Research projects
Work at UTRC
Unfortunately this part of my work cannot be shared in detail due to corporate policy. It so far covers areas of autonomous navigation for air vehicles (UAV), clustering in large networks and energy consumption minimization in smart residential devices.
I describe below work I had done recently during my PhD in UCSB at the Center for Control, Dynamical-Systems and Computation CCDC .
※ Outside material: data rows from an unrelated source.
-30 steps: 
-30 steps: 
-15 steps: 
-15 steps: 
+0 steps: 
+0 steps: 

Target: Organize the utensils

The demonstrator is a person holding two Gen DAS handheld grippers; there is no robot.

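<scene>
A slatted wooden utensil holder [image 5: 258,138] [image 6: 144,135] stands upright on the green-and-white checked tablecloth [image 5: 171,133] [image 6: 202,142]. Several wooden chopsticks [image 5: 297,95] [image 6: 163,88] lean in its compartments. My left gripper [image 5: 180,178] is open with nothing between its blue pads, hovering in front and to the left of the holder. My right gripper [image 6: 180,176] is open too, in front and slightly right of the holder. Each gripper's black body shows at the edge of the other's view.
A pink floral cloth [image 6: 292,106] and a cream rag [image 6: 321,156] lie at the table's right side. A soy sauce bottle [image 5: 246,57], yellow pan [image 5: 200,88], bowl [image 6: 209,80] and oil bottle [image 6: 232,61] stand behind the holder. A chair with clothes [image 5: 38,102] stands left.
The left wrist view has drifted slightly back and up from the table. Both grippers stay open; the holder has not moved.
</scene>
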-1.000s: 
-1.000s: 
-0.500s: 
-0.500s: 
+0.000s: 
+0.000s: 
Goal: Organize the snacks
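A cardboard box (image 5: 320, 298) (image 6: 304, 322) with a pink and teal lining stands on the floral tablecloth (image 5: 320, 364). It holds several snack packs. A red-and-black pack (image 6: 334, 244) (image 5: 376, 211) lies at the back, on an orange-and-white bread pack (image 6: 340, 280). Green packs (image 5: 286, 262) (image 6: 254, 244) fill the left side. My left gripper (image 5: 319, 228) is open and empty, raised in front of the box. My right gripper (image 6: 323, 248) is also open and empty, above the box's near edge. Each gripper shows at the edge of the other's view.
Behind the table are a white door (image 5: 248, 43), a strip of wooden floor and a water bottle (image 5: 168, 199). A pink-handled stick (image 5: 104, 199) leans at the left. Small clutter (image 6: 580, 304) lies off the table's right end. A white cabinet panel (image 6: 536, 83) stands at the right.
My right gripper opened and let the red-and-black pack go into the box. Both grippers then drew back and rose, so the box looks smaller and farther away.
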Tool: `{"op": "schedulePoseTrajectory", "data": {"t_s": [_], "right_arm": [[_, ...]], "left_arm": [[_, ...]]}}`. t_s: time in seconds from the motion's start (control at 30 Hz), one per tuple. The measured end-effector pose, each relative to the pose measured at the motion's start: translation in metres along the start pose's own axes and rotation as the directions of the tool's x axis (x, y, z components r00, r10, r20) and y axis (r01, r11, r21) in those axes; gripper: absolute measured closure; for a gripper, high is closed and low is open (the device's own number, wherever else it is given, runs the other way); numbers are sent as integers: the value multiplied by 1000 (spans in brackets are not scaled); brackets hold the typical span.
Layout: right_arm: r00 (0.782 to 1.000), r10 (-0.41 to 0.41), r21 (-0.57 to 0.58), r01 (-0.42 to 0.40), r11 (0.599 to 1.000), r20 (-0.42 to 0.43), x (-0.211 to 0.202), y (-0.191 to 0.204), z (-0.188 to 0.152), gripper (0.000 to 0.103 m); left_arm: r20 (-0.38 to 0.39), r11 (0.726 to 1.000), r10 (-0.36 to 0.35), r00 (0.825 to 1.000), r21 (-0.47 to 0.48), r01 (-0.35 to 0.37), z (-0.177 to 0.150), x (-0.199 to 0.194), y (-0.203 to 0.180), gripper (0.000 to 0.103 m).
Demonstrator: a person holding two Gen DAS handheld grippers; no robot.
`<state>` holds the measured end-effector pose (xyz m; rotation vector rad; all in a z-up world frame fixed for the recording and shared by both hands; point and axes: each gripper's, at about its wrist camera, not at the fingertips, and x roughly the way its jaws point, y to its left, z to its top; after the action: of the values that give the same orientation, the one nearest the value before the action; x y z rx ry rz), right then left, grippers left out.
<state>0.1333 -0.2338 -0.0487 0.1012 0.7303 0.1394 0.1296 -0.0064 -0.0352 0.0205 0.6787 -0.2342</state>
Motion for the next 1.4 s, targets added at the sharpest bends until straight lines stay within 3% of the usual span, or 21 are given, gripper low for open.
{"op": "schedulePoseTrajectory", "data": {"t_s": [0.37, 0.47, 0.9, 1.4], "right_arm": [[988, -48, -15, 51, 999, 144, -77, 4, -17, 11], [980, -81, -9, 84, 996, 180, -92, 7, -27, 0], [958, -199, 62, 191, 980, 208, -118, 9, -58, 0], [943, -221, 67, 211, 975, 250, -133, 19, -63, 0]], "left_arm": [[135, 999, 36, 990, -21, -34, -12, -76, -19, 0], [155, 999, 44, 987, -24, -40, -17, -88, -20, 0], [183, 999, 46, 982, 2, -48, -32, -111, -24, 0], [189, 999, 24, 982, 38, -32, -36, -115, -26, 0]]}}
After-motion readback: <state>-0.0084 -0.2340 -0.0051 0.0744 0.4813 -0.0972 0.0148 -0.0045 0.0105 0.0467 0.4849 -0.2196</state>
Sequential decision aggregation
In this problem we study a group of individual sequential decision makers, who independently make observations to answer a binary question. The decisions by the individuals are aggregated at a fusion center which implements a threshold based fusion rule (q out of N) to reach an overall decision. We study the accuracy and the expected decision time of the group as a function of the accuracy and the decision time of the individuals and of the group size. Sequential Probability Ratio test is a member of the family of sequential decision rules, it also happens to be the fusion rule used in neurons. Analogies are drawn between preferred fusion rules characterized by accuracy and decision times for various individual accuracies, and cognitive fusion rules used by neurons for various stimuli strength and signal clarity.
 |
Distributed sequential regional localization
We study here the problem of regional source localization, where a group of individuals take noisy measurements from an acoustic source, and implement a distributed sequential localization algorithm to identify the region that contains the source. We analyze our algorithm and show that it convergence is finite time and that it satisfies desired accuracy requirements.
 |
Stochastic decision making in cells
We study here the problem of stochastic switching in cells, by analyzing the competence gene regulatory network in Bacillus-Subtilis. Competence is a state characterized by an increase of the number of a specific protein ComK beyond a certain threshold. This is caused by the dynamics of the gene regulatory network, which driven by noise takes long excursions which characterize the state of competence. The picture below shows a realization of 7 cells, 2 of which enter in competence. Switching to competence is a random process, whose probability we want to study.
 |
In order to analyze the gene regulatory network, we propose a numerical method where we aggregate appropriate parts of the state space after proposing a discrete stochastic model using the Chemical Master Equation. Once aggregated into one absorbing state, it is possible to study the probability with which a cell enters in competence by calculating the probability of absorption.
 |
Using this method, we were able to conduct a sensitivity analysis, relating sensitivity of the probability with which a cell enters in competence to different parameters such as binding affinitites, transcription rates, degradation rates, etc. We also were able to calculate the expected time it takes for a cell to return from competence.
This work can be applied to analyze a wide range of stochastic phenomena in biological systems exhibiting bistability.